For some time after Mackenzie's epoch-making journey, no white man followed him. In 1806, however, Simon Fraser, a partner of the North West Company, succeeded in exploring the Fraser river to its mouth; and in 1807 David Thompson, another partner of the North West Company, crossed the Rocky mountains, and reached the Columbia. Thompson, who had spent his life mapping the Great West, surveyed in 1811 the Columbia river from its source to its mouth; and thus completed his life work by laying bare another feature of the geography of the Pacific slope. Other servants of the North West Company and the Hudson's Bay Company filled in the remaining outlines of the map.
During the past century numerous explorers added to the achievements of the great pathfinders of earlier days. Notable among these have been John McLean, a chief trader of the Hudson's Bay Company, who made in 1838 the first journey across the interior of the Labrador peninsula, and in 1839 discovered the Grand Falls of Labrador; Robert Campbell, another officer of the Hudson's Bay Company, who explored the Yukon between 1834 and 1852; J. B. Tyrrell and his brother, J. W. Tyrrell, who made in 1893 a famous journey across the Barren lands; V. Stefansson, who has made notable contributions to the explorations of the Arctic; and (last, but not least) the officers of the Canadian Geological Survey, who have been engaged for three-quarters of a century in tracing the details of the map of Canada, in all sorts of out-of-the-way places.

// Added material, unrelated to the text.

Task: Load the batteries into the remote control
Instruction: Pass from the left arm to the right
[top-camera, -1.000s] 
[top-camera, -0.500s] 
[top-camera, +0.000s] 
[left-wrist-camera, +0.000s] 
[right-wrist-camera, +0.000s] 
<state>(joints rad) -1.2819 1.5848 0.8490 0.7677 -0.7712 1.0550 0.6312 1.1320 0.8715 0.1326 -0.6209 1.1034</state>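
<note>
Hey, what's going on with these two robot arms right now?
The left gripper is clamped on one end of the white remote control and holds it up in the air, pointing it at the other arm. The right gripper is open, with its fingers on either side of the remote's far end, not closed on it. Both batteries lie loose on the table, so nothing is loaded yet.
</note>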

The literature relating to the exploration of Canada is voluminous; but the chief general authorities are S. E. Dawson, The St. Lawrence basin (London, 1905), L. J. Burpee, The search for the western sea (Toronto, 1908), N. M. Crouse, In quest of the western ocean (New York, 1928), and In search of the north-west passage (New York, 1934), J. Mirsky, To the north! The story of Arctic exploration (New York, 1934), A. C. Laut, Pathfinders of the west (Toronto, 1904), and The conquest of the great north west (2 vols., New York, 1908), and W. S. Wallace, By star and compass (Toronto, 1922).
[It is now well established that the Vikings landed at l'Anse aux Meadows in the St. Anthony peninsula of Newfoundland.]
Source : W. S. WALLACE, "Exploration", in The Encyclopedia of Canada, Vol. II, Toronto, University Associates of Canada, 1948, 411p., pp. 307-310.